WORK REQUIRED: Lines with the word "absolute" are the answer; copy each of them from the data below.

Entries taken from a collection
*** Begin section ***
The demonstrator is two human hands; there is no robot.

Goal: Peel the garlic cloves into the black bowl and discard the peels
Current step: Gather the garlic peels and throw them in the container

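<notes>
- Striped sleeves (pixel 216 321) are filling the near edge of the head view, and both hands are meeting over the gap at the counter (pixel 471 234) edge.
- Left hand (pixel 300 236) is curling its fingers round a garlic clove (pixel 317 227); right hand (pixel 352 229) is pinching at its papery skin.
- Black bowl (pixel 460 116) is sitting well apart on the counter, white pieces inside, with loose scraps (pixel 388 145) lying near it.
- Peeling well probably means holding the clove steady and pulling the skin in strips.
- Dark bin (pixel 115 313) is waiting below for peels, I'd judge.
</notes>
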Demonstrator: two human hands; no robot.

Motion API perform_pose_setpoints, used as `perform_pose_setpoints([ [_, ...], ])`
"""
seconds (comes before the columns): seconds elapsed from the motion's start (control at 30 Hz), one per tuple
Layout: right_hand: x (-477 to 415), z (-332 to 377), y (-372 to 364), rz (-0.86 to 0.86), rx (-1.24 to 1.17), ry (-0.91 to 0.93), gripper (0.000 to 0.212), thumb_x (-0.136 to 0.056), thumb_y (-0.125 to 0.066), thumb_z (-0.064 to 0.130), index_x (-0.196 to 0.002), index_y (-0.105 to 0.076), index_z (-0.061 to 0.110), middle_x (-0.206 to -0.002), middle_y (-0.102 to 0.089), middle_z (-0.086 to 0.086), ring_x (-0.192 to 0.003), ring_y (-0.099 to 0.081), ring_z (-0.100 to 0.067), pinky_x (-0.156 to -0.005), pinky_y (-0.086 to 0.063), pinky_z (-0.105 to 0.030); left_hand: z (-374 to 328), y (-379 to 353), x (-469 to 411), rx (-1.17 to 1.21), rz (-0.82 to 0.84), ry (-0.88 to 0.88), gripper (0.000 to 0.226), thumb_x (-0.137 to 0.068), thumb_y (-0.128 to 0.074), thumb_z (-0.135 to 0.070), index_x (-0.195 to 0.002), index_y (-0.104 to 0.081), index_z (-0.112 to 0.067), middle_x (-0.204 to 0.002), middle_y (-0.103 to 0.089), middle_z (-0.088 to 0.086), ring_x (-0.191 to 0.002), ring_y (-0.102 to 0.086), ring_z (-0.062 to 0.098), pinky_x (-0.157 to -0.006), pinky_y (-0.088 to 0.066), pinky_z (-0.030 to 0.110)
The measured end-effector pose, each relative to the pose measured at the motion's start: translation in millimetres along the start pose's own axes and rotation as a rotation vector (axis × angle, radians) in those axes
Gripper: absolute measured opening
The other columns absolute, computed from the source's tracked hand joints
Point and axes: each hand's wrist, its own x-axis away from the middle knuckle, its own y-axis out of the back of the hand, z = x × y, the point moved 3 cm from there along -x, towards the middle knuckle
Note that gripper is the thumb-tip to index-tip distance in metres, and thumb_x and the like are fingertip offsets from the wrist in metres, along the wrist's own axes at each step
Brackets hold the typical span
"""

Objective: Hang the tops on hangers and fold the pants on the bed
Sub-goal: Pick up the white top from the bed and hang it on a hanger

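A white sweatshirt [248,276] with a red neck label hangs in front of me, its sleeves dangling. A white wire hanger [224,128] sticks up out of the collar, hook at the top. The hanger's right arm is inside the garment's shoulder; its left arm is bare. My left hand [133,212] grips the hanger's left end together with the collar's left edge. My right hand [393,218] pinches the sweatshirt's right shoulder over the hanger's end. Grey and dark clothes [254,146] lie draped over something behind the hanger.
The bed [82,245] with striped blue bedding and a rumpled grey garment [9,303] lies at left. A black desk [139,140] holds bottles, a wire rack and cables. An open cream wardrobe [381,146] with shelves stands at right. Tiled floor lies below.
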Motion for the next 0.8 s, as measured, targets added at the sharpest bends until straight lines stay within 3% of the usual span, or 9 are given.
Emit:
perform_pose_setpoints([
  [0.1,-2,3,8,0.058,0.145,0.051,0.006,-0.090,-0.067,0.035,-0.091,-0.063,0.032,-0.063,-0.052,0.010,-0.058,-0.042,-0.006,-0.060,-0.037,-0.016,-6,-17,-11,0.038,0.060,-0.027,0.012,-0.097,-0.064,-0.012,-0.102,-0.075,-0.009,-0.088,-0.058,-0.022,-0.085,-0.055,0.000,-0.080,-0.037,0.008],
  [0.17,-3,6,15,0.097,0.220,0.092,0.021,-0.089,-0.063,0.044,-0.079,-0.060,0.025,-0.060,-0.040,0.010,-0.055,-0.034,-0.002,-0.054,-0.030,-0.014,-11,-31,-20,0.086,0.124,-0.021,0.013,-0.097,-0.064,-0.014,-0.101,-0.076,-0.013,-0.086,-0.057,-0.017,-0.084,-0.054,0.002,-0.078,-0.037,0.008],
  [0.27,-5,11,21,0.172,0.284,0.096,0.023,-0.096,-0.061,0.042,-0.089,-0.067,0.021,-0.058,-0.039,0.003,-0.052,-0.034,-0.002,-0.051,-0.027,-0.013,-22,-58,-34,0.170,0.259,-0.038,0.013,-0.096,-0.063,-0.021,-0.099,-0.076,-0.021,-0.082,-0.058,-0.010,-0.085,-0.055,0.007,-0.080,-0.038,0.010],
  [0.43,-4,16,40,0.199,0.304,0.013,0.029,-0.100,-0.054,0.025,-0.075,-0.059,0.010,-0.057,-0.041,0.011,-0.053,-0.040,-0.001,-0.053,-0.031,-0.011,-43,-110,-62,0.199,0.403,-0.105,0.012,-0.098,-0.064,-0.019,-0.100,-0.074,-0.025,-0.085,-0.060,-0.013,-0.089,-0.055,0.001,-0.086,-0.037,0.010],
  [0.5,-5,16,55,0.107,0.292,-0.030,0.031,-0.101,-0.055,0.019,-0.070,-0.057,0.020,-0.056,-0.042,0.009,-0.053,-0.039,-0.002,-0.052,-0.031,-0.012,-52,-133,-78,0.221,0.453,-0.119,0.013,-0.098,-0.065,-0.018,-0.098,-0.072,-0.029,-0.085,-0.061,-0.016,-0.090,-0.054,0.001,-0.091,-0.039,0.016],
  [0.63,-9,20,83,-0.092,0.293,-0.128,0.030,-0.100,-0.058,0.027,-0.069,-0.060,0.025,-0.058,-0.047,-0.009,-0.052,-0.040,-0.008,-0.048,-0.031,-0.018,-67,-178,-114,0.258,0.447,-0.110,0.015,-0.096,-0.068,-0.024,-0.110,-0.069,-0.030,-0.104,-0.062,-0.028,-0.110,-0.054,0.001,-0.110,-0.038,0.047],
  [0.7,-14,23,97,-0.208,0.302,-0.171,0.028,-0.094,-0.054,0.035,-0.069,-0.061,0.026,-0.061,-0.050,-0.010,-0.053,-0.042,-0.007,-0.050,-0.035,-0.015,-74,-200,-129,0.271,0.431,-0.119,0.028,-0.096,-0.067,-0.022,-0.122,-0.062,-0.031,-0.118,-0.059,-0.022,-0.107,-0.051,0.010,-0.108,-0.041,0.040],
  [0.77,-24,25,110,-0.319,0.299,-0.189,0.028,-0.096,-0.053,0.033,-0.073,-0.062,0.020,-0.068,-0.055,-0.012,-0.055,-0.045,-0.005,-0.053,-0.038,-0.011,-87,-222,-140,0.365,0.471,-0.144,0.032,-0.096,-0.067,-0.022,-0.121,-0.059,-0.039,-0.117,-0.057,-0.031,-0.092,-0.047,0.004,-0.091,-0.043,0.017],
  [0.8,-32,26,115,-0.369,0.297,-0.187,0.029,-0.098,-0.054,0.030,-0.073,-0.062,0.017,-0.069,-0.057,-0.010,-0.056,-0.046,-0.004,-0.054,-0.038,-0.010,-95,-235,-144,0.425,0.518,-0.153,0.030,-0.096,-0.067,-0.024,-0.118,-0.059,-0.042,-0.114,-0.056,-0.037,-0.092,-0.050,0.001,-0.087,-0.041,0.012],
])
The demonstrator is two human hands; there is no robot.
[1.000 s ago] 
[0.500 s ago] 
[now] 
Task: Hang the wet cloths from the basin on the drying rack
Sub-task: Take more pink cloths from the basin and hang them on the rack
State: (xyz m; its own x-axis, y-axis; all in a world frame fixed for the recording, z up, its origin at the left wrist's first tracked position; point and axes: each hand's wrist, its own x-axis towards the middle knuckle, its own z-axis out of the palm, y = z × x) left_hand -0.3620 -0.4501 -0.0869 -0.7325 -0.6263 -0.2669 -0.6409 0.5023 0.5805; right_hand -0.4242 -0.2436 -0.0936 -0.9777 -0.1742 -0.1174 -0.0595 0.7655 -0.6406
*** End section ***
RESPONSE TO THE TASK:
Gripper: absolute measured opening
The other columns absolute, computed from the source's tracked hand joints

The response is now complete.